Mean eigenvalue ratios based on relative frequency distributions differed outside (5.11) and inside (5.78) the DL area. In general, the frequency distribution of eigenvalue ratios inside the DL area was higher than that outside the DL area, indicating the existence of flat surfaces. Mean slope angles based on relative frequency distributions differed outside (39.78) and inside (38.43) the DL area. The frequency distribution of slope angles inside the DL area was lower than that outside the DL area, indicating that the area was characterized by gentle slopes. Gentle slope areas within the DL area were observed at the central and higher elevation areas of the slope. These locations featured flat surfaces and the trend in slope angle was similar to that observed for the eigenvalue ratios. Mean underground openness based on relative frequency distributions differed outside (78.57) and inside (80.06) the DL area. The frequency distribution of underground openness inside the DL area was higher than that outside the DL area, indicating the presence of a large area with gentle slopes, as was the case with overground openness.
4. Discussion
By studying the time-series images taken in landslide areas, we identified DGSD that did not fail before Typhoon Talas. The reason why the typhoon induced catastrophic failures in only a limited number of the gravitationally deformed slopes may be related to slope instability associated with undercutting.

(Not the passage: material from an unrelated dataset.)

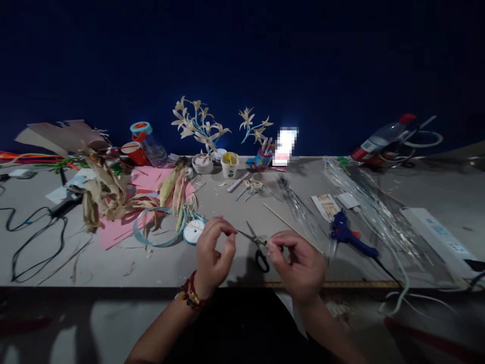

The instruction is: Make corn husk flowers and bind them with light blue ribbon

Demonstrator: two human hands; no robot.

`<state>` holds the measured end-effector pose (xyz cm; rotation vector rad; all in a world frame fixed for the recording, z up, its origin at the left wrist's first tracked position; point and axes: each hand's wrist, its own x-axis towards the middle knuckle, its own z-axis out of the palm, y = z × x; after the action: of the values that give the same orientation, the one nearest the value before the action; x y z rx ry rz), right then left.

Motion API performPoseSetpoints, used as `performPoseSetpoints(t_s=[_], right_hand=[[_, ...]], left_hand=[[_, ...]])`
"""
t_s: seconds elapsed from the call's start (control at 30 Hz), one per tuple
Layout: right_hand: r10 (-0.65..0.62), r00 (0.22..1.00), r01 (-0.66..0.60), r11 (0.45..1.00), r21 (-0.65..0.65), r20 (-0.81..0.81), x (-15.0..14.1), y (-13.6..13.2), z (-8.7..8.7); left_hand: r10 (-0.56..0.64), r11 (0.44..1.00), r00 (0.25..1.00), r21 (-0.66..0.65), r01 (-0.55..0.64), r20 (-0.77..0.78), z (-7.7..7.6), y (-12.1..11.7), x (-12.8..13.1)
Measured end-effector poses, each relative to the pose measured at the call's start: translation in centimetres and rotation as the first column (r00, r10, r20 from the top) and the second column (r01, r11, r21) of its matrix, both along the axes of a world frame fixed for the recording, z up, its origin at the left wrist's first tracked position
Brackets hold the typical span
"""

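My left hand is pinched, its thumb and forefinger closed on the end of a thin stem or wire that runs to the right. My right hand is curled closed around the other end, near a small pale tuft at its fingertips. Black-handled scissors lie on the grey table just behind and between the two hands. A beaded bracelet sits on my left wrist. What the thin piece is made of I cannot make out.
Dried corn husks lie on pink paper at left, with a blue ribbon roll. Husk flowers, small cups and a lit phone stand at the back. A blue glue gun, clear wrap, a power strip lie right; black cables left.
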<state>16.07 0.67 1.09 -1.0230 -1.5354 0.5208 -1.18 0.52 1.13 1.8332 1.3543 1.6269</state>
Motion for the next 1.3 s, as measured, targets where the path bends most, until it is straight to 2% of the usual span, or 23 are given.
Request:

We conducted a numerical analysis using DEM data for a 0.014-km2 area containing the DL and surrounding areas. Slope angle, underground openness all indicated the presence of numerous gentle slope areas and extensive catchment basins inside the DL area. In the southern area outside of the DL, even in areas where some of the red dots are concentrated, there is a region that is not part of the catchment area that is stable. No red dots are present in the catchment area in the northern area outside the DL, and this area is stable. In this way, it is possible to clarify the relationship between numerical analysis and understand how the collapse of DLs at locations with unique topography occurred.